## LSTM - Sentiment Analysis

In [1]:
#%pip install torchtext
#%pip install torchdata
#%pip install torchdata==0.7.1
#%pip install portalocker
#%pip install datasets



In [None]:
import torch
import torch.nn as nn
import torch.optim as optim
from torchtext.data.utils import get_tokenizer
from torchtext.vocab import build_vocab_from_iterator
from torch.utils.data import DataLoader
from torch.nn.utils.rnn import pad_sequence
from sklearn.metrics import accuracy_score, precision_recall_fscore_support
from datasets import load_dataset
import random
import numpy as np
from collections import Counter
import torch
import math
from torchtext.vocab import GloVe


# set device
# Set device
device = torch.device("cuda" if torch.cuda.is_available() else "cpu")
print(f'Using device: {device}')

# set seed
def set_seed(seed: int = 42):
    random.seed(seed)                           # Python random
    np.random.seed(seed)                        # NumPy
    torch.manual_seed(seed)                     # PyTorch CPU
    torch.cuda.manual_seed_all(seed)            # PyTorch GPU (if using)
    torch.backends.cudnn.deterministic = True   # For reproducibility
    torch.backends.cudnn.benchmark = False      # Disable auto-tuning (slower but stable)

set_seed(42)

# ========== Hyperparameters ==========
EMBEDDING_DIM = 50
HIDDEN_DIM = 64
BATCH_SIZE = 64
EPOCHS = 5
MAX_LEN = 300
LEARNING_RATE = 0.005

  from .autonotebook import tqdm as notebook_tqdm


Using device: cpu


In [None]:
# ========== Find some twitter data ============

# train_data = dataset["train"]
# test_data = dataset["test"]

In [None]:
# ========== Tokenizer and GloVe ==========
tokenizer = get_tokenizer("basic_english")
glove = GloVe(name="6B", dim=EMBEDDING_DIM)

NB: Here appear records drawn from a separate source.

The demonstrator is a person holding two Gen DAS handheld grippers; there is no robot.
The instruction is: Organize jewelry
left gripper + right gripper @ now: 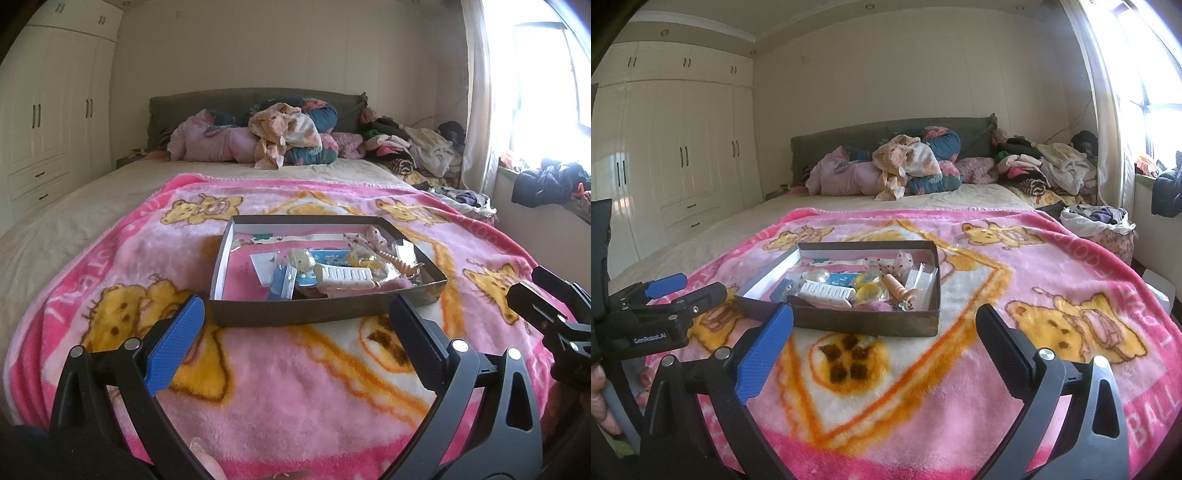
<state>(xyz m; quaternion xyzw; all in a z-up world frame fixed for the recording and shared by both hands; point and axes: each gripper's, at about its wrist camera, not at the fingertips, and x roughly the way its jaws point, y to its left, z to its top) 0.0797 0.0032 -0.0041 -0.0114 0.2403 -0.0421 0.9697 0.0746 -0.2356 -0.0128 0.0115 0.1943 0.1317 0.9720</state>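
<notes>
Wardrobe (55, 110): white, with dark handles and drawers, along the wall left of the bed.
Bed (74, 206): cream sheet, grey headboard, a heap of bedding (258, 136) piled at its head.
Blanket (295, 387): pink, with yellow bears, spread over the near end of the bed; both grippers hang above it.
Left gripper (295, 325): fingers spread wide, nothing between them. Its blue pad (175, 347) sits at the left, its dark finger at the right, both short of the box's near wall. In the right wrist view it shows at the far left edge (687, 290), low over the blanket and just beside the box's left corner.
Hand (598, 398): part of it shows at the left edge of the right wrist view, around a grey grip.
Box (295, 314): shallow, dark cardboard, open-topped, flat on the blanket mid-bed, just ahead of both grippers.
Jewelry: lies inside the box, crowded toward its right half. A white comb-like clip (345, 278) lies near the front wall; a yellow ring-shaped piece (870, 291) sits behind it; an orange spiral clip (895, 290) lies to its right; small clear bags (923, 277) rest against the right wall. The finer pieces are too small to tell.
Right gripper (884, 328): fingers wide apart, holding nothing, tips just short of the box's front wall.
Clothes (417, 147): a jumbled pile right of the bedding.
Window (546, 81): bright, on the right wall, with dark garments on its sill.
</notes>
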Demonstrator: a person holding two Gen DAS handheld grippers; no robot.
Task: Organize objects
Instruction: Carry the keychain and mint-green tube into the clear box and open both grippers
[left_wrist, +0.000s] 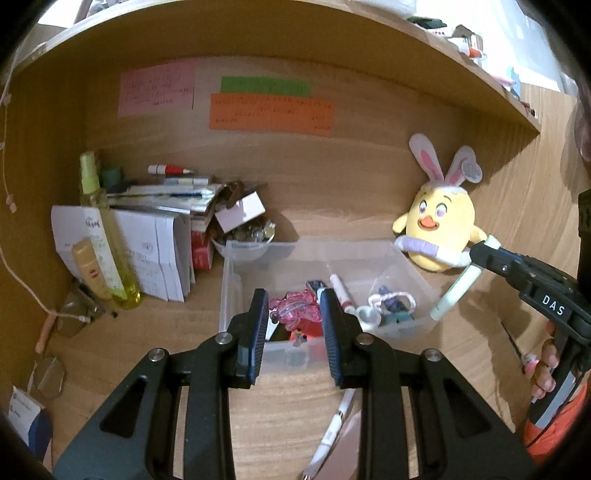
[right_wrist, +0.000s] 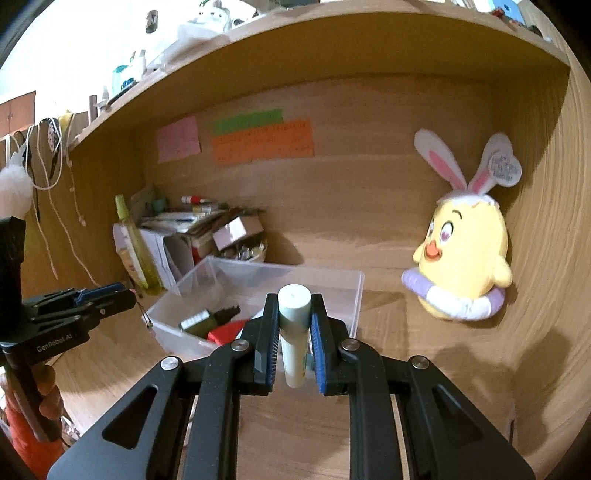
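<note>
A clear plastic bin (left_wrist: 229, 280) (right_wrist: 354, 295) stands on the wooden desk. It holds a pen (left_wrist: 341, 291), a red item (right_wrist: 225, 334) and several small bits. My left gripper (left_wrist: 293, 306) (right_wrist: 125, 297) hovers over the bin's near side. A pink translucent trinket (left_wrist: 295, 312) fills the gap between its pads, and a thin chain dangles below it. To the right, my right gripper (right_wrist: 294, 306) (left_wrist: 480, 254) is shut on a pale green tube (right_wrist: 293, 332) (left_wrist: 458, 288). The tube stands roughly upright, above the bin's right edge.
A yellow chick plush with bunny ears (left_wrist: 439, 221) (right_wrist: 465, 258) leans at the back right. Papers, boxes and a yellow spray bottle (left_wrist: 107, 236) crowd the back left, beside a bowl (left_wrist: 243, 240). A pen (left_wrist: 336, 428) lies near the front. A wooden shelf (left_wrist: 295, 33) runs overhead.
</note>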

def yield_glove_tokens(data_iter):
    for example in data_iter:
        tokens = tokenizer(example["text"])
        yield [token for token in tokens if token in glove.stoi]

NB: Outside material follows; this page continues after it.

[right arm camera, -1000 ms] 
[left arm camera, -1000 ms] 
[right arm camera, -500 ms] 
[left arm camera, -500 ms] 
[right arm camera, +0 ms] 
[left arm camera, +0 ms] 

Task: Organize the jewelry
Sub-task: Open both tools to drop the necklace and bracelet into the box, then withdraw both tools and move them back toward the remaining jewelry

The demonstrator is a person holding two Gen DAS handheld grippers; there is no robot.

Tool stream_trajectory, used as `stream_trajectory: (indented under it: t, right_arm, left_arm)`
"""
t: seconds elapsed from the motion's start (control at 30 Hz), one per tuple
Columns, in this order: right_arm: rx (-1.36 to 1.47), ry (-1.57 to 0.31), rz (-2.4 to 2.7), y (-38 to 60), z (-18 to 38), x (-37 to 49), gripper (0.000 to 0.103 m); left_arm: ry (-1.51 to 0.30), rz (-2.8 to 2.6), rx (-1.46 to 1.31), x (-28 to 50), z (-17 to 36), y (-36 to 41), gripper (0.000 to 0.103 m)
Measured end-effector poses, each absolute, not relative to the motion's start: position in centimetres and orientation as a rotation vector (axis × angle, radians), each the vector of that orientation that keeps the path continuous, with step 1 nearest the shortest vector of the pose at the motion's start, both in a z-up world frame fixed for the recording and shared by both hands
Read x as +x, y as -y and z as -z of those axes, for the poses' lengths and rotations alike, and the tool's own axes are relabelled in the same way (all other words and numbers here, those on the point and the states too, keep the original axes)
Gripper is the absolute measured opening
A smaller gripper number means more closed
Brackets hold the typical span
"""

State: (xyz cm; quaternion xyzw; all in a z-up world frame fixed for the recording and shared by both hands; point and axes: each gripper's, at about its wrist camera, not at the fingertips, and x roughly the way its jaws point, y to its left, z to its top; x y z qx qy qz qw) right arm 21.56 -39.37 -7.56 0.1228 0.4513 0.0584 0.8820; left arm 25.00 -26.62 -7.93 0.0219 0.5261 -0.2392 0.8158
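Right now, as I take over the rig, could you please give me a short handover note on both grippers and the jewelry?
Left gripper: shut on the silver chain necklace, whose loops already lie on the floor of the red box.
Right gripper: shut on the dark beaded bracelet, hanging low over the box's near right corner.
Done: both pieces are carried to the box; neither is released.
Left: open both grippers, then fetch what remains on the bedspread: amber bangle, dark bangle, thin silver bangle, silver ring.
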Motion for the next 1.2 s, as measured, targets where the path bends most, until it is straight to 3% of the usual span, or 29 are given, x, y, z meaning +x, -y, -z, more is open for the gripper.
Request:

# ========== Build Vocab (only GloVe tokens) ==========
vocab = build_vocab_from_iterator(yield_glove_tokens(train_data), specials=["<pad>", "<unk>"])
vocab.set_default_index(vocab["<unk>"])

# ========== GloVe Coverage Check ==========
known = sum(1 for token in vocab.get_itos() if token in glove.stoi)
print(f"GloVe coverage: {known / len(vocab):.2%}")

# ========== Preprocessing ==========
def preprocess(example):
    tokens = tokenizer(example["text"])
    input_ids = vocab(tokens)[:MAX_LEN]
    label = int(example["label"])
    return {"input_ids": input_ids, "label": label}

train_data = train_data.map(preprocess)
test_data = test_data.map(preprocess)
train_data.set_format(type="python", columns=["input_ids", "label"])
test_data.set_format(type="python", columns=["input_ids", "label"])

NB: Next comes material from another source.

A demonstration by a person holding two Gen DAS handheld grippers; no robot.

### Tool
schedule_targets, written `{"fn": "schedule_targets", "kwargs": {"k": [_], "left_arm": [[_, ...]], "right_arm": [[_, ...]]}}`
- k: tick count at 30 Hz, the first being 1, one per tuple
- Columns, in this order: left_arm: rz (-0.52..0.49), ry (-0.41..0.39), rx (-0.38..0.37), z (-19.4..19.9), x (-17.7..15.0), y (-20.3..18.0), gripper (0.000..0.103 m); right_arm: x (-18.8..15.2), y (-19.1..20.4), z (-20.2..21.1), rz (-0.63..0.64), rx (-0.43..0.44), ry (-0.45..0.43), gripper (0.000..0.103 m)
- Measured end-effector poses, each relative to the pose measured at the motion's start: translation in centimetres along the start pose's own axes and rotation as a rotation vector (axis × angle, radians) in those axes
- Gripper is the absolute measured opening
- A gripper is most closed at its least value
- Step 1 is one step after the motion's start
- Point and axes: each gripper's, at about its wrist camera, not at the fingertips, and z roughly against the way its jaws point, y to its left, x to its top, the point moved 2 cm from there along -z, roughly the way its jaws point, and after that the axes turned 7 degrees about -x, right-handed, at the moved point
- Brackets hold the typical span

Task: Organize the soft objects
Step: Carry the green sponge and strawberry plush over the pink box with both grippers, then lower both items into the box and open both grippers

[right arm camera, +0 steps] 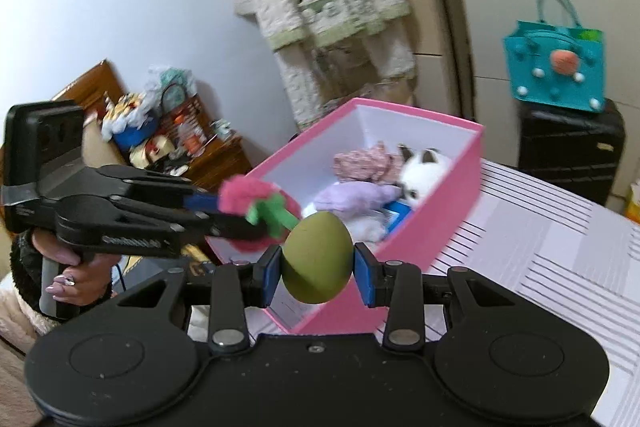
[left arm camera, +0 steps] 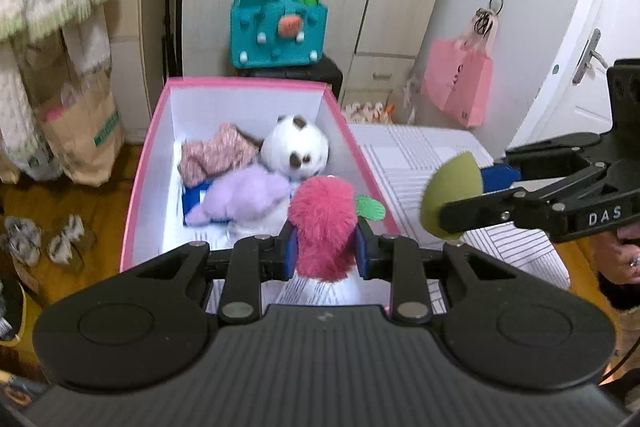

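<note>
My left gripper [left arm camera: 326,251] is shut on a fuzzy pink plush with a green leaf [left arm camera: 322,227], held over the near end of the pink box [left arm camera: 138,187]. My right gripper [right arm camera: 318,273] is shut on an olive-green egg-shaped soft toy [right arm camera: 316,259], beside the box's near corner [right arm camera: 460,195]. Each gripper shows in the other's view: the right one with the green toy [left arm camera: 452,199], the left one with the pink plush [right arm camera: 256,207]. Inside the box lie a white panda-like plush [left arm camera: 296,147], a lilac plush [left arm camera: 244,197] and a pink knitted piece [left arm camera: 216,155].
The box stands on a white striped bed cover [left arm camera: 420,163]. A teal felt bag [left arm camera: 278,23] sits on a black case behind. A pink paper bag [left arm camera: 460,83] hangs at right. Paper bags and slippers [left arm camera: 44,239] are on the wooden floor at left.
</note>
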Motion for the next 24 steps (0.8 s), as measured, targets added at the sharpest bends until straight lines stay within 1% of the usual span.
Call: {"fn": "schedule_targets", "kwargs": {"k": [2, 5, 7, 9, 11, 17, 21, 24], "left_arm": [[0.031, 0.029, -0.009, -1.1, 0.2, 1.2, 0.027], [0.078, 0.061, -0.006, -2.2, 0.0, 3.1, 0.027], [0.110, 0.078, -0.008, -2.6, -0.2, 4.1, 0.027], [0.133, 0.088, 0.003, -3.1, -0.2, 4.9, 0.027], [0.146, 0.095, 0.011, -3.5, -0.1, 5.5, 0.027], [0.167, 0.107, 0.003, -3.9, -0.1, 6.3, 0.028], [0.172, 0.129, 0.007, -4.7, -0.2, 6.6, 0.028], [0.180, 0.151, -0.003, -5.3, -0.3, 6.7, 0.028]], "right_arm": [[0.6, 0.7, -1.2, 0.026, 0.001, 0.008, 0.044], [1.1, 1.6, -2.9, 0.075, -0.029, 0.023, 0.044], [1.4, 2.0, -4.1, 0.097, -0.041, 0.049, 0.044], [1.5, 2.3, -5.1, 0.111, -0.035, 0.087, 0.044], [1.5, 2.6, -5.8, 0.124, -0.034, 0.118, 0.044], [1.4, 3.3, -8.0, 0.163, -0.064, 0.212, 0.045], [1.5, 3.7, -9.2, 0.193, -0.073, 0.254, 0.045], [1.5, 4.0, -10.1, 0.222, -0.089, 0.280, 0.045]]}}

# ========== Collate Function ==========
def collate_batch(batch):
    texts = [torch.tensor(sample["input_ids"], dtype=torch.int64) for sample in batch]
    labels = [torch.tensor(sample["label"], dtype=torch.float32) for sample in batch]
    texts_padded = pad_sequence(texts, batch_first=True, padding_value=vocab["<pad>"])
    return texts_padded.to(device), torch.stack(labels).to(device)

# ========== DataLoaders ==========
train_loader = DataLoader(train_data, batch_size=BATCH_SIZE, shuffle=True, 
                          collate_fn=collate_batch, num_workers=0, pin_memory=True)
test_loader = DataLoader(test_data, batch_size=BATCH_SIZE, 
                         collate_fn=collate_batch, num_workers=0, pin_memory=True)

# ========== Check Class Balance ==========
print("Label distribution in training set:")
print(Counter([sample["label"] for sample in train_data]))

# ========== Build Embedding Matrix ==========
embedding_matrix = torch.zeros(len(vocab), EMBEDDING_DIM)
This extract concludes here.